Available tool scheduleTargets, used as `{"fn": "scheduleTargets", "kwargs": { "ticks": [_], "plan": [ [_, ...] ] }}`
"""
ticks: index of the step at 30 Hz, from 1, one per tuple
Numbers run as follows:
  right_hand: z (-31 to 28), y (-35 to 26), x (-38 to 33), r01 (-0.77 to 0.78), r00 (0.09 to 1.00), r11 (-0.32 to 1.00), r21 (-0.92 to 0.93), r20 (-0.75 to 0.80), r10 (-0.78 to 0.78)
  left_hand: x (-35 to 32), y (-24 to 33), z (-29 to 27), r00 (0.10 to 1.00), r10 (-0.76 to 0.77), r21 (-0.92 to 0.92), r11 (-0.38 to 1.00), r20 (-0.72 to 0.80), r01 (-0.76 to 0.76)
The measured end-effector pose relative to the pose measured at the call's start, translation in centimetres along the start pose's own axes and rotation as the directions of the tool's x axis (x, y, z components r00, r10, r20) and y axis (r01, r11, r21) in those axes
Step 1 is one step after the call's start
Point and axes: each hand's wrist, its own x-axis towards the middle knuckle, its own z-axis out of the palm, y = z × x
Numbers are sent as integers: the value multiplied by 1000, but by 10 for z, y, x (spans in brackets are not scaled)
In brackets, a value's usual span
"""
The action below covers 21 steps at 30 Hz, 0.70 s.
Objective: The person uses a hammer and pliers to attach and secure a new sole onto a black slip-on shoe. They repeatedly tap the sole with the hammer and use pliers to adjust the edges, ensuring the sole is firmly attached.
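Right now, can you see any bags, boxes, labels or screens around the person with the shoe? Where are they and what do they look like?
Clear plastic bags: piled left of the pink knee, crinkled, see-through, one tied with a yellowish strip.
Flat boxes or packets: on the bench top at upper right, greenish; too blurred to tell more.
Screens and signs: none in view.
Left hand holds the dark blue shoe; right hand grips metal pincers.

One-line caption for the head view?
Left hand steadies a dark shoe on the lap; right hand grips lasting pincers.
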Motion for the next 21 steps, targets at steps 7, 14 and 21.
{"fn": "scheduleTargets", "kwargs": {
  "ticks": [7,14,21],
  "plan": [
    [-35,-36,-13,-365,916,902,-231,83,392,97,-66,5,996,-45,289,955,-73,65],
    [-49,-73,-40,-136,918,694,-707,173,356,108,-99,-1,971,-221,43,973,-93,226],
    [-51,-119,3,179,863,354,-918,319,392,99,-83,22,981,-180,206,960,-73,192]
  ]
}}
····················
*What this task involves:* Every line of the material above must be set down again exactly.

*Result of the task:*
Available tool scheduleTargets, used as `{"fn": "scheduleTargets", "kwargs": { "ticks": [_], "plan": [ [_, ...] ] }}`
"""
ticks: index of the step at 30 Hz, from 1, one per tuple
Numbers run as follows:
  right_hand: z (-31 to 28), y (-35 to 26), x (-38 to 33), r01 (-0.77 to 0.78), r00 (0.09 to 1.00), r11 (-0.32 to 1.00), r21 (-0.92 to 0.93), r20 (-0.75 to 0.80), r10 (-0.78 to 0.78)
  left_hand: x (-35 to 32), y (-24 to 33), z (-29 to 27), r00 (0.10 to 1.00), r10 (-0.76 to 0.77), r21 (-0.92 to 0.92), r11 (-0.38 to 1.00), r20 (-0.72 to 0.80), r01 (-0.76 to 0.76)
The measured end-effector pose relative to the pose measured at the call's start, translation in centimetres along the start pose's own axes and rotation as the directions of the tool's x axis (x, y, z components r00, r10, r20) and y axis (r01, r11, r21) in those axes
Step 1 is one step after the call's start
Point and axes: each hand's wrist, its own x-axis towards the middle knuckle, its own z-axis out of the palm, y = z × x
Numbers are sent as integers: the value multiplied by 1000, but by 10 for z, y, x (spans in brackets are not scaled)
In brackets, a value's usual span
"""
The action below covers 21 steps at 30 Hz, 0.70 s.
Objective: The person uses a hammer and pliers to attach and secure a new sole onto a black slip-on shoe. They repeatedly tap the sole with the hammer and use pliers to adjust the edges, ensuring the sole is firmly attached.
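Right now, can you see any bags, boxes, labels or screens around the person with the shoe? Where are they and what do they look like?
Clear plastic bags: piled left of the pink knee, crinkled, see-through, one tied with a yellowish strip.
Flat boxes or packets: on the bench top at upper right, greenish; too blurred to tell more.
Screens and signs: none in view.
Left hand holds the dark blue shoe; right hand grips metal pincers.

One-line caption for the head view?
Left hand steadies a dark shoe on the lap; right hand grips lasting pincers.
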Motion for the next 21 steps, targets at steps 7, 14 and 21.
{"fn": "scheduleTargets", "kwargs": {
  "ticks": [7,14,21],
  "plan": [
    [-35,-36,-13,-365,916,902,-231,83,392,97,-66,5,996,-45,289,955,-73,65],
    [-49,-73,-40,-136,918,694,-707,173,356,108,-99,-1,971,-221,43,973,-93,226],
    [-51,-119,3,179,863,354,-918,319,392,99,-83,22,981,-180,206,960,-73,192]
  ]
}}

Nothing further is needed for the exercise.